Minneapolis courthouse draws crowd as jury starts deliberating in Derek Chauvin trial
Police patrolled the building’s perimeter as protesters’ ranks swelled during the day, many wearing shirts, carrying signs and flags in support of George Floyd, 46, the Black man Chauvin is accused of killing on May 25.
Jury reaches a verdict in the murder trial of ex-Officer Derek Chauvin over the death of George Floyd. The verdict is to be read Tuesday afternoon.
For weeks, the Hennepin County Courthouse has been encircled by high fences and concrete barricades topped with barbed wire. Military vehicles are parked nearby, and surrounding buildings have been boarded up in anticipation that the verdict will provoke uprisings.
As lawyers for both sides delivered closing statements inside the high-rise courthouse Monday afternoon, passersby stopped to watch the proceedings on their phones.
Michael Jones parked his motorized wheelchair outside the courthouse to livestream the court proceedings. Jones, 59, who is Black, said he was knocked over by Minneapolis police in his wheelchair three years ago, charged with trespassing and disorderly conduct — charges that prosecutors later threw out after seeing video of the incident.
Now social service director at Miracle Redemption Christian Center International Church, Jones said he sees the trial as a chance to hold police accountable — by convicting Chauvin of murder.
It’s a club no one wants to join. These Black families have lost loved ones to police brutality. The Chauvin trial could bring justice.
“Video is making a difference across the country, from Rodney King to George Floyd,” Jones said. “I hope we get justice because there’s more than enough video.”
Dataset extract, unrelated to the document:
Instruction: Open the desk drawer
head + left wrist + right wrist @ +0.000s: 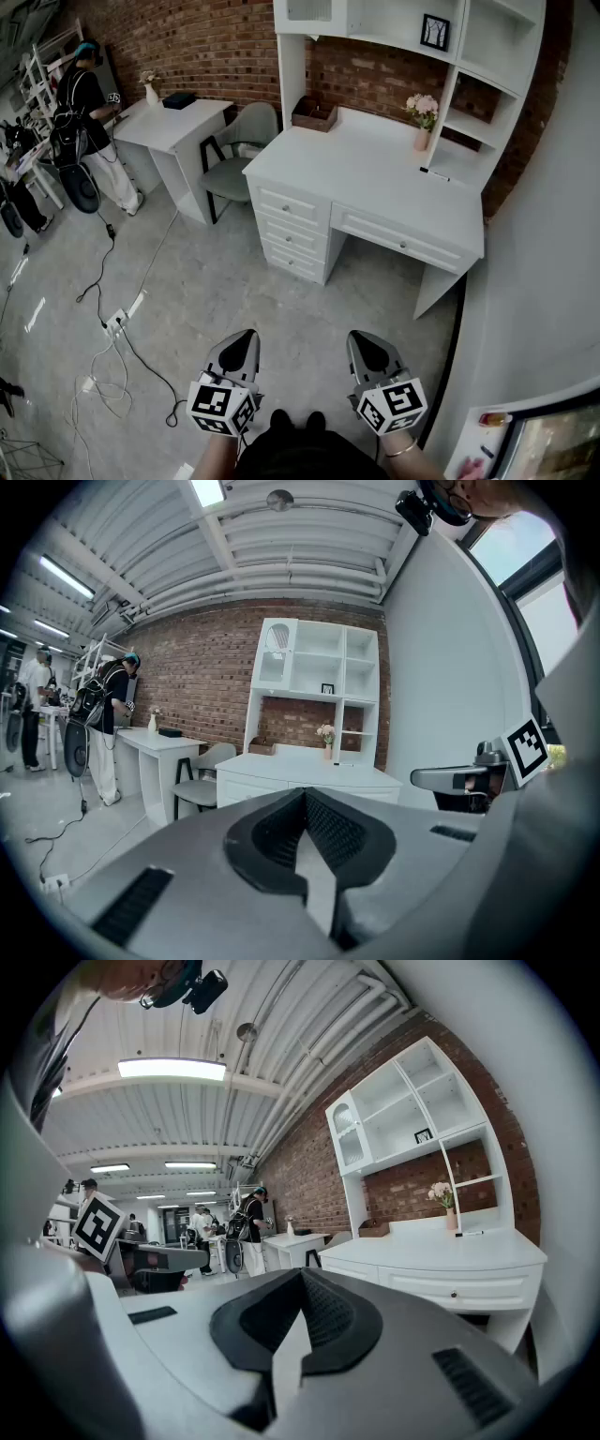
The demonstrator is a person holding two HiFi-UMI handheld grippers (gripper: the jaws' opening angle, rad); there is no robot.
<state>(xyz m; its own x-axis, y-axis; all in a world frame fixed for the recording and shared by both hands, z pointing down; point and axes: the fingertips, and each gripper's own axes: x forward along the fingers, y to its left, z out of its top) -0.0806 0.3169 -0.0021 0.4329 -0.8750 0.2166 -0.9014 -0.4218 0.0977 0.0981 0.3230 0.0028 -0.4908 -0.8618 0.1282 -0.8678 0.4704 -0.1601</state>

During the trial’s lunch break, Jones watched as Floyd’s relatives emerged from the courthouse, joined by their lawyers and the Revs. Al Sharpton and Jesse Jackson. As Floyd’s 7-year-old daughter Gianna looked on, wearing a pink puffy coat and bows in her braids, his youngest brother, Rodney Floyd, 37, thanked residents and activists for their support.
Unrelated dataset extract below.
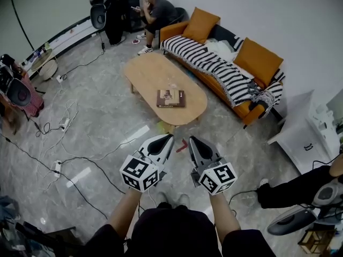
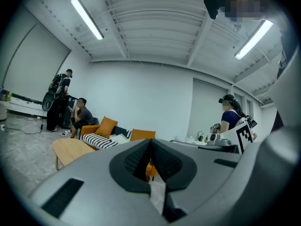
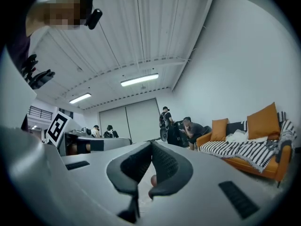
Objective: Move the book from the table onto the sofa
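Observation:
A brown book (image 1: 171, 98) lies flat on the near end of the oval wooden table (image 1: 144, 71). Beyond it stands the orange sofa (image 1: 175, 31) with a striped throw (image 1: 214, 66) and orange cushions. My left gripper (image 1: 170, 137) and right gripper (image 1: 191, 140) hover side by side over the floor, well short of the table. Both are shut with nothing between their jaws. In the left gripper view the table (image 2: 70, 149) and sofa (image 2: 99, 131) sit far off to the left. The right gripper view shows the sofa (image 3: 254, 149) at its right.
Cables (image 1: 64, 159) snake over the grey floor at the left. A person sits in a chair (image 1: 155, 12) behind the sofa's far end. A white cabinet (image 1: 308, 133) stands at the right, with another person's arm and device (image 1: 300, 213) beside it.

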A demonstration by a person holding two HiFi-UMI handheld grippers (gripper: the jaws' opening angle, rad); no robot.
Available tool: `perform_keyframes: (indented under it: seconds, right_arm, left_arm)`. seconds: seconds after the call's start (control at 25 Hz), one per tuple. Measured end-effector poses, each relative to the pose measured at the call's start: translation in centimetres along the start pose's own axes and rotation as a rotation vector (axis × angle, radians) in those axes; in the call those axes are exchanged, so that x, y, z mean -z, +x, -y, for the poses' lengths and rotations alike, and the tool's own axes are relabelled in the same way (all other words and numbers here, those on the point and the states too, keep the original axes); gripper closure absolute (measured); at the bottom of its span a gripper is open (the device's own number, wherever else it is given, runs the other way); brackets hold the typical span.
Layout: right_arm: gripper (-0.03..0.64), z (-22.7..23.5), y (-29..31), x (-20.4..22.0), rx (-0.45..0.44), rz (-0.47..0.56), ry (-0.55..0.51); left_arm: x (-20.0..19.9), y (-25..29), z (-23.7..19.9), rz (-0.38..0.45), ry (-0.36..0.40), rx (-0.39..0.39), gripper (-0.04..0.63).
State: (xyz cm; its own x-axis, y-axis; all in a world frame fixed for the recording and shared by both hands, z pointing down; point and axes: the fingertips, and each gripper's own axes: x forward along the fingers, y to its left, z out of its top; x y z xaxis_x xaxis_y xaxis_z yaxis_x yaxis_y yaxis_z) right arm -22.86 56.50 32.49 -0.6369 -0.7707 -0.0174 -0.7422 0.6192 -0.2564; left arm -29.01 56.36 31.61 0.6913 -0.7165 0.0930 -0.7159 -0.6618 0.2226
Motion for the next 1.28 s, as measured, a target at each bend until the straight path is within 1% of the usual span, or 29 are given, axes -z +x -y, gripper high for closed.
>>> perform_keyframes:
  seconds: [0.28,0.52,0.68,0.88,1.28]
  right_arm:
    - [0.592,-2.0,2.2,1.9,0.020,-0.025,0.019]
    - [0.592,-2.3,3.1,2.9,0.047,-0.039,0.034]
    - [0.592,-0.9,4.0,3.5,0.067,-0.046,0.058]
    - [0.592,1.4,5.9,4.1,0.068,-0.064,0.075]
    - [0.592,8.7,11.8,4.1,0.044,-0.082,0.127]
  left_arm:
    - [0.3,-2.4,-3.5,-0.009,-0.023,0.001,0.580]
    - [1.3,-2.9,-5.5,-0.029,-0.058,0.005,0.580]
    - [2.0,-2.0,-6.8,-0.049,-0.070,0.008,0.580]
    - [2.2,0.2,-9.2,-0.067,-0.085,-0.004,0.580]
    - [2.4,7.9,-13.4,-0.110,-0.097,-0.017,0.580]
Minneapolis truck driver David Embaye knelt near Floyd’s family, filming video on his phone as they spoke and smiling. But he wasn’t optimistic the jury would convict Chauvin.
“I don’t have faith in the system,” said Embaye, 30, who is Black, visibly upset. “We’ve seen what happened in the past.”
Some in the crowd outside the courthouse who had traveled from out of state during what they considered a historic moment were more hopeful.
“I hope to God, for America’s sake, that this verdict comes back guilty,” said activist Hakim Fontes, 50, of Boston. “If it doesn’t, I believe it will be a strong uprising.”
George Floyd’s death in police custody in May touched off a nationwide reckoning on race and led to the trial of ex-officer Derek Chauvin.
Charles Sims made a pilgrimage to the courthouse from Mississippi to meet the Floyd family. Sims, 38, a retired U.S. Army soldier who served in Iraq, appeared in uniform and brush cut, holding a sign that said, “Great grandson of the creator of the Jim Crow laws, here to stand with the Floyd family.”
“I know the consequences of inaction,” he said. “I wanted to get ahead of the verdict, to see if we can end any of this needless bloodshed.”
Sims saw Floyd’s family and wasn’t able to meet them, but said he planned to follow up with one of their attorneys.
Across Minnesota, students staged a walkout Monday to protest racial injustice and another fatal police shooting of an unarmed Black man, Daunte Wright, 20, outside Minneapolis on April 11.
Principals and vice principals were with about hundred others as they marched to the courthouse to hang Black Lives Matter signs on the perimeter fence; they were led by Mauri Friestleben, principal at North Community High School. With Wright’s funeral scheduled Thursday and the verdict pending, Minneapolis public schools canceled in-person classes Wednesday through Friday.
Friestleben posted a sign on the fence that said, “Justice, mercy, humility.”
“We wanted the world to know we take responsibility. We’re saying not more,” she said.
Some of her students who walked out also came to the courthouse afterward for an evening protest march.
“What happened was traumatic,” said ninth-grader Charlotte Simmons, 15, who is Black. “Daunte Wright was a Minneapolis public schools student a couple years ago. We could have gone to school with him.”
Psychotherapist Diane Brady-Leighton brought a new sign to the march that she made after watching the closing argument by Chauvin’s attorney: “Stop scapegoating! Mr. George Floyd and the brave bystanders are not on trial!”
Brady-Leighton, 61, who is white, said she is hoping for a murder conviction.
“I want it to send a message that George Floyd’s life was taken unjustly,” she said.
But as she stood amid hundreds protesting outside the courthouse late Monday, Brady-Leighton said the case will affect the city long after the verdict is announced.
“Trauma ripples in the community,” she said. “It will be with us for years.”